I don't have many friends because as they all get families, I struggle.  I have nothing in common anymore because all they want to talk about it their babies, meet for lunch at a baby play place etc and it's just so hard.  My best friend knows what I am and have been going through for years but it seems like she isn't even bothered, she will ask me about something and I can tell she isn't listening and then she will just go on and on about her baby.  I know a lot of mums probably do this and believe me, it's not that I don't think she should and it's not that I think I should get special treatment around her, maybe just a little consideration!  Like I have for her, I ask her questions about her baby, I cuddle her and play with her but then I try to talk about non baby related things or my treatment and I just get ignored and back to baby stories.

Then my family with children, when they are being badly behaved, I get the 'why are you paying for this', 'I wish I had your free life sometimes', 'do you really want to spend all that money on a baby when you could travel the world.....have lie ins.....go out without considering a babysitter etc'.  I am just about to start my fourth ICSI and these comments are just not funny anymore, they don't bring me comfort and they are not neccessary and are totally insensitive.  But because I always paint on that smile, I think my family sometimes think ICSI is just easy and if I get a bfn, it don't matter, I can just try again.  They have no idea of the emotional impact that this is having on me.  Why don't they google this like I would if I had no clue how something could affect someone else?
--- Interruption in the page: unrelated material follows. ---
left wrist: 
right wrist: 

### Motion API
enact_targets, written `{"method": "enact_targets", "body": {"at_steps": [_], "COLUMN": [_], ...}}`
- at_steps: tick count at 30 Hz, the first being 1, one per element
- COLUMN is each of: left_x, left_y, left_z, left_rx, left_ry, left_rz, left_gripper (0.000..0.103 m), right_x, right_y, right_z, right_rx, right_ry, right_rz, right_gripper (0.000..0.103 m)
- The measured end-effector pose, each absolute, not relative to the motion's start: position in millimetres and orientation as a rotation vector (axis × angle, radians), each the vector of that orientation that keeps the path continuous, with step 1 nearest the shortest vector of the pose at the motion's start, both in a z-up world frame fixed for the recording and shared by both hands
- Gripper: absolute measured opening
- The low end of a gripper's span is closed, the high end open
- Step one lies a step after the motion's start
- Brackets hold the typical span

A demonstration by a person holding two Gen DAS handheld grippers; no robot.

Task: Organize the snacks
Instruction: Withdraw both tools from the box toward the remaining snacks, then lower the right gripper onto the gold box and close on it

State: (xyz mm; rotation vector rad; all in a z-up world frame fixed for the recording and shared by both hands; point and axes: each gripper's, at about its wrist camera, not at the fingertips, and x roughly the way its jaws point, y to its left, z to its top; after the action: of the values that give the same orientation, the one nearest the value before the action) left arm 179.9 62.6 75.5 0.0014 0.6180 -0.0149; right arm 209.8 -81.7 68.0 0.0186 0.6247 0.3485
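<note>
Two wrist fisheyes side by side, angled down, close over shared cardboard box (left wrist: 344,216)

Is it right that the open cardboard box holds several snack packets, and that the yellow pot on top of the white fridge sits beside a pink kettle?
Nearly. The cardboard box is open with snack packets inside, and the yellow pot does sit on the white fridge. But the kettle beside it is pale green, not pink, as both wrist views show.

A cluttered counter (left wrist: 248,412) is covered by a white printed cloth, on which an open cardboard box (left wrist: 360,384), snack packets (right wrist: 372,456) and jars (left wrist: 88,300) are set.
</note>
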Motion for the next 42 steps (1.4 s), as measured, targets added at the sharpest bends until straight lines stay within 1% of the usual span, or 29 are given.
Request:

Anyway.......sorry for such a long post, I do feel better for getting this out.  Apologies if it sounds totally woe is me, I know there are other people in much worse positions than me which does make me feel guilty sometimes when I moan but keeping this inside is just adding to my misery massively


----------



## Mr &amp; Mrs Bubble (Oct 19, 2011)

Daisy - I couldnt just read your post and not write something back.   
I wish I had some answers for you on how to make this whole thing easier but gosh if I knew that I wouldn't feel so similar to yourself  
All I can say is here won't be like that, a fact that doesnt mean a 'friends' comments stop stinging, and doesn't mean that people around you will magically grow an aura of sensitivity, sadly they'll probably always be the well meaning misunderstanding falted humans they are (but we love them anyway right?) 
Bu what it does mean is when it gets to much you can come her and have a virtual hug from a whole group of ladies the really understand, not just that moment of ''grrr' but also the journey made before it and the journey still being made.

Never apologise for needing a place to share and vent and laugh or cry, we are all here with out own lows and highs doing just the same 

IF has thrown us all some curve balls but shes also given virtually every couple who've ever faced her a stronger more compassionate and empathic understanding of  our own emotions and others, alongside what it means to dream with our heart as well as minds. 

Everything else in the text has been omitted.